What to work on. In the listing below, print exactly the lines between the line holding "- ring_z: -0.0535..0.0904" and the line holding "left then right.", inclusive, and no more.
******
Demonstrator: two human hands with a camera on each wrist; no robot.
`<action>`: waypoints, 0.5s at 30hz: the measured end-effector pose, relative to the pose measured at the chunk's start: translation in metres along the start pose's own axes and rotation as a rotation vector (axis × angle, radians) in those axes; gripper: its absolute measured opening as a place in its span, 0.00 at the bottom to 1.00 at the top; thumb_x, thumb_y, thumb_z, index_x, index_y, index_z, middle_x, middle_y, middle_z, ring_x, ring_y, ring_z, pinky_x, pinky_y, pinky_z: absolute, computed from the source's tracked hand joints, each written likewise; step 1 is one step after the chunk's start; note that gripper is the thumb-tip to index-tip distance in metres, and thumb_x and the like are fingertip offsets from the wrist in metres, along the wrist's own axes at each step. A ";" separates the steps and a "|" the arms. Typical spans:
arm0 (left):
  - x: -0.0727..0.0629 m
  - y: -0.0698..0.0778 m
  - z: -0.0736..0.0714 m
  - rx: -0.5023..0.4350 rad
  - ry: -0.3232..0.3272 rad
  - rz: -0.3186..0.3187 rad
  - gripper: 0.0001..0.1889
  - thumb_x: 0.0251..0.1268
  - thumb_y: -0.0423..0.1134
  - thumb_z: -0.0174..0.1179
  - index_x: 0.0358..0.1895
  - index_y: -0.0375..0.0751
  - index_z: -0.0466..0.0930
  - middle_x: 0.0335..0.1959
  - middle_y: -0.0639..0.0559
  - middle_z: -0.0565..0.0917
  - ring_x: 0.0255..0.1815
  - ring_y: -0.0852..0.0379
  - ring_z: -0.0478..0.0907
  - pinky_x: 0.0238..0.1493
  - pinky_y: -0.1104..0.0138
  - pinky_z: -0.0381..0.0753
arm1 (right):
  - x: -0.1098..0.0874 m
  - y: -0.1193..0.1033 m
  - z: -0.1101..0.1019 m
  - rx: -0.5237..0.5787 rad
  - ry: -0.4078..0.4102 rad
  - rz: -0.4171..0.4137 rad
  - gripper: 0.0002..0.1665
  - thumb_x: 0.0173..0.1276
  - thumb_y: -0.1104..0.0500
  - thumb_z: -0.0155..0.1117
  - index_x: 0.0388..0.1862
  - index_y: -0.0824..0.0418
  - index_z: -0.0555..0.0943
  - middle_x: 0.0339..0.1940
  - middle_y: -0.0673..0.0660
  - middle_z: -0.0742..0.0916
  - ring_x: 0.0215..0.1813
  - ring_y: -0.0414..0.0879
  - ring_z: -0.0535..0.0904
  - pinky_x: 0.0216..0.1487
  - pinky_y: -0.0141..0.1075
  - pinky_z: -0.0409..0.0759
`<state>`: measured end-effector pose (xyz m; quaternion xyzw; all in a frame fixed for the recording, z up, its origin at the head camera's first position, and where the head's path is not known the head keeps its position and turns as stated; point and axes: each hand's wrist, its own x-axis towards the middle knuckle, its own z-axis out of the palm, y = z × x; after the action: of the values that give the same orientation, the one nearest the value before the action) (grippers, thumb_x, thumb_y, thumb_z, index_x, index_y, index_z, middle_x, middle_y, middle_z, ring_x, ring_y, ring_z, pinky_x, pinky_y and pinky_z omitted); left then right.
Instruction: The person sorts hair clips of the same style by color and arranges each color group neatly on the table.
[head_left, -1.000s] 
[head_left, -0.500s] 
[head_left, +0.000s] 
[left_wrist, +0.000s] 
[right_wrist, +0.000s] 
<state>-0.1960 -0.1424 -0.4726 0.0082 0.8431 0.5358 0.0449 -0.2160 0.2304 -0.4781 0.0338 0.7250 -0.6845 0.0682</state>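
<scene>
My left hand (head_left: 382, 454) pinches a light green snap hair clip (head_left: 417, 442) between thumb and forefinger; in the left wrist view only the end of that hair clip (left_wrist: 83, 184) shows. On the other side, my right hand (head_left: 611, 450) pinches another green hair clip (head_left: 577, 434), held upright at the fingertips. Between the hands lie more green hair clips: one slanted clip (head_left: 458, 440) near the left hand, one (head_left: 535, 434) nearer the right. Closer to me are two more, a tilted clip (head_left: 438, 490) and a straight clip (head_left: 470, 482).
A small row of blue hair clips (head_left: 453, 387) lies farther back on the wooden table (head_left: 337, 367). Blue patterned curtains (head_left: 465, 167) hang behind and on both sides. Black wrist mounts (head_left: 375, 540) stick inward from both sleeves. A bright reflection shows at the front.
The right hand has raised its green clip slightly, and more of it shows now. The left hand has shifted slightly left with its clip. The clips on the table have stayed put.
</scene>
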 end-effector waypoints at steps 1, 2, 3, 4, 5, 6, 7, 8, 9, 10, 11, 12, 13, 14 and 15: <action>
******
Exercise solution.
  - ring_z: -0.0535..0.0904
  - pinky_x: 0.0216..0.1487
  - pinky_y: -0.0141..0.1075
  - pinky_z: -0.0409..0.0759
`<state>`: measured end-effector pose (xyz m; quaternion xyzw; all in a frame fixed for the recording, z up, its origin at the head camera's first position, and where the head's path is not known the head keeps its position and turns as stated; point and axes: each hand's wrist, its own x-axis towards the middle knuckle, its own z-axis out of the palm, y = z × x; after the action: of the values that give the same orientation, the one nearest the value before the action) (grippers, thumb_x, thumb_y, thumb_z, index_x, index_y, index_z, middle_x, middle_y, middle_z, ring_x, ring_y, ring_z, pinky_x, pinky_y and pinky_z omitted); left then right.

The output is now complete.